El voto
Por Daniel Chernilo. Profesor titular de la Escuela de Gobierno UAI y director del Doctorado en Procesos e Instituciones Políticas
Puesto que las elecciones son por definición el momento culminante de la vida democrática, es esperable que la pregunta por la obligatoriedad del voto reaparezca cada tanto.
De un lado, lo propio de regímenes autoritarios y dictaduras es, justamente, la ausencia de elecciones libres, periódicas, informadas, competitivas y que tengan como resultado la alternancia en el poder. Al mismo tiempo, dado que se asume que la vida en comunidad impone ciertas obligaciones, ir a votar sería una de ellas. Menos onerosa que pagar impuestos, menos peligrosa que ir a la guerra y simbólicamente más importante que ambas, la participación electoral sería el indicador inequívoco de la vitalidad de las instituciones democráticas. Dado todos los beneficios que trae consigo la vida democrática, participar de elecciones libres sería realmente lo mínimo que puede exigirse a quienes aspiran a llamarse verdaderos ciudadanos.

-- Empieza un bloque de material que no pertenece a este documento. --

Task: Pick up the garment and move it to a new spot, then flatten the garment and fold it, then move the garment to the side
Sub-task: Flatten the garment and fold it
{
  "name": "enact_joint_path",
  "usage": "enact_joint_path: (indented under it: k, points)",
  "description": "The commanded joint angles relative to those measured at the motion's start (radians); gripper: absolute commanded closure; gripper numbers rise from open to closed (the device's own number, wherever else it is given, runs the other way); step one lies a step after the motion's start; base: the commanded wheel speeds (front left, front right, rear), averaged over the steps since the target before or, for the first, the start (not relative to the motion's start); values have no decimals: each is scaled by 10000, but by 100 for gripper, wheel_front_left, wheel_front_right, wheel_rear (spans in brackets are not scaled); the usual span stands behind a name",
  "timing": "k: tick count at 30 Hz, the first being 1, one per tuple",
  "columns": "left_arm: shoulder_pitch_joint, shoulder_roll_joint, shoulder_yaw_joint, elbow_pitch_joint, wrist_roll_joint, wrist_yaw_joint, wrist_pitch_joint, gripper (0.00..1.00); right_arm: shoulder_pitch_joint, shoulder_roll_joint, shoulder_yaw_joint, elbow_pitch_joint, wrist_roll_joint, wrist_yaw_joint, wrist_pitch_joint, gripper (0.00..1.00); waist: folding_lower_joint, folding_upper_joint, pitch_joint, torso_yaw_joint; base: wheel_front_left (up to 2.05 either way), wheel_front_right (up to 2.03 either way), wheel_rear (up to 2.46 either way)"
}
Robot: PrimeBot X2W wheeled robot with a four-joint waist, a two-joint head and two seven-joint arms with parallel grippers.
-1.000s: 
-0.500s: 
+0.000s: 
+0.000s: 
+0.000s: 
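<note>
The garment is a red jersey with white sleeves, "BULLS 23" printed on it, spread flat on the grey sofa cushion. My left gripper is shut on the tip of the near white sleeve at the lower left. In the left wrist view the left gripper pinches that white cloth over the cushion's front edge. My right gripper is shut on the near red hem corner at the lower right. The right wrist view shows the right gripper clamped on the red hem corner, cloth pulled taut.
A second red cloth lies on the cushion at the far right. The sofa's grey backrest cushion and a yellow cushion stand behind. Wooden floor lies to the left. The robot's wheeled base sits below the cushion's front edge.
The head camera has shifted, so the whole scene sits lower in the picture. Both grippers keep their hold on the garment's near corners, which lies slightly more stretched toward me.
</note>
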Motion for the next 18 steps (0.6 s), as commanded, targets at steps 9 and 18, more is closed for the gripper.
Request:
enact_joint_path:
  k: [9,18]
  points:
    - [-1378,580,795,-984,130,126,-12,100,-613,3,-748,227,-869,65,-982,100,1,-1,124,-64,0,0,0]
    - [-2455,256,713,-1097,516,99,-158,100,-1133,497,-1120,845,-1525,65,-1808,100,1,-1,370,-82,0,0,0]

Frente a estos argumentos se han propuesto ideas contrarias que también tienen mérito: incluso si aceptamos que las elecciones son su momento culminante, la democracia no es únicamente un proceso electoral. En sus dimensiones de práctica social (las organizaciones de la sociedad civil), de cultural cívica (la promoción de la tolerancia y la diversidad) o de forma institucional (la resolución pacífica de conflictos), es incorrecto sacralizar el ir a votar como el indicador único o siquiera el más importante de la salud de la democracia. Cuando los partidos se alejan de la ciudadanía, se transforman en grupos preocupados sobre todo por sí mismos, o abusan de las elecciones como mecanismos para resolver sus conflictos, no ir a votar es también una forma de ejercer la democracia electoral. Los ciudadanos tenemos el derecho a decirle a los políticos profesionales que, de vez en cuando, nos dejen en paz. Al mismo tiempo, si la política democrática es el espacio donde desplegamos nuestra libertad, entonces obligarnos a votar es una contradicción en los términos; al obligarnos a votar la democracia se rinde, se resigna, a que en realidad el autoritarismo es más fuerte y ha de imponernos una única forma sobre cómo ejercer esa libertad.
Me parece que queda aun otra opción para abrirse a la idea de reponer el voto obligatorio. En las condiciones actuales, ese argumento se puede hacer desde consideraciones prácticas y no a partir de virtudes cívicas ni menos obligaciones morales. Si se quiere, es una idea donde el voto obligatorio es un mal menor antes que un bien a promover a todo evento o un valor en sí mismo. En mi opinión, el mejor argumento para reponer el voto obligatorio en el Chile de hoy se relaciona con el estallido de octubre de 2019: la desigualdad. Lo que sucede con la bajísima participación electoral no es distinto a lo que sucede en tantas otras de las esferas sociales del país: salud, educación, pensiones, ingreso, acceso a la justicia y áreas verdes. Cuando las desigualdades han devenido sistémicas y se han mantenido por un período tan prolongado, entonces su impacto sobre el conjunto de la sociedad es tan simbólico como material. No se va a votar porque también en la política las instituciones, valores y recursos están distribuidos de manera que perpetúan la desigualdad. La triste necesidad de “obligarnos a ser libres” solo muestra que, con estos niveles de inequidad económica, territorial y sociocultural, nuestra democracia aun necesita de muletas para mantenerse de pie.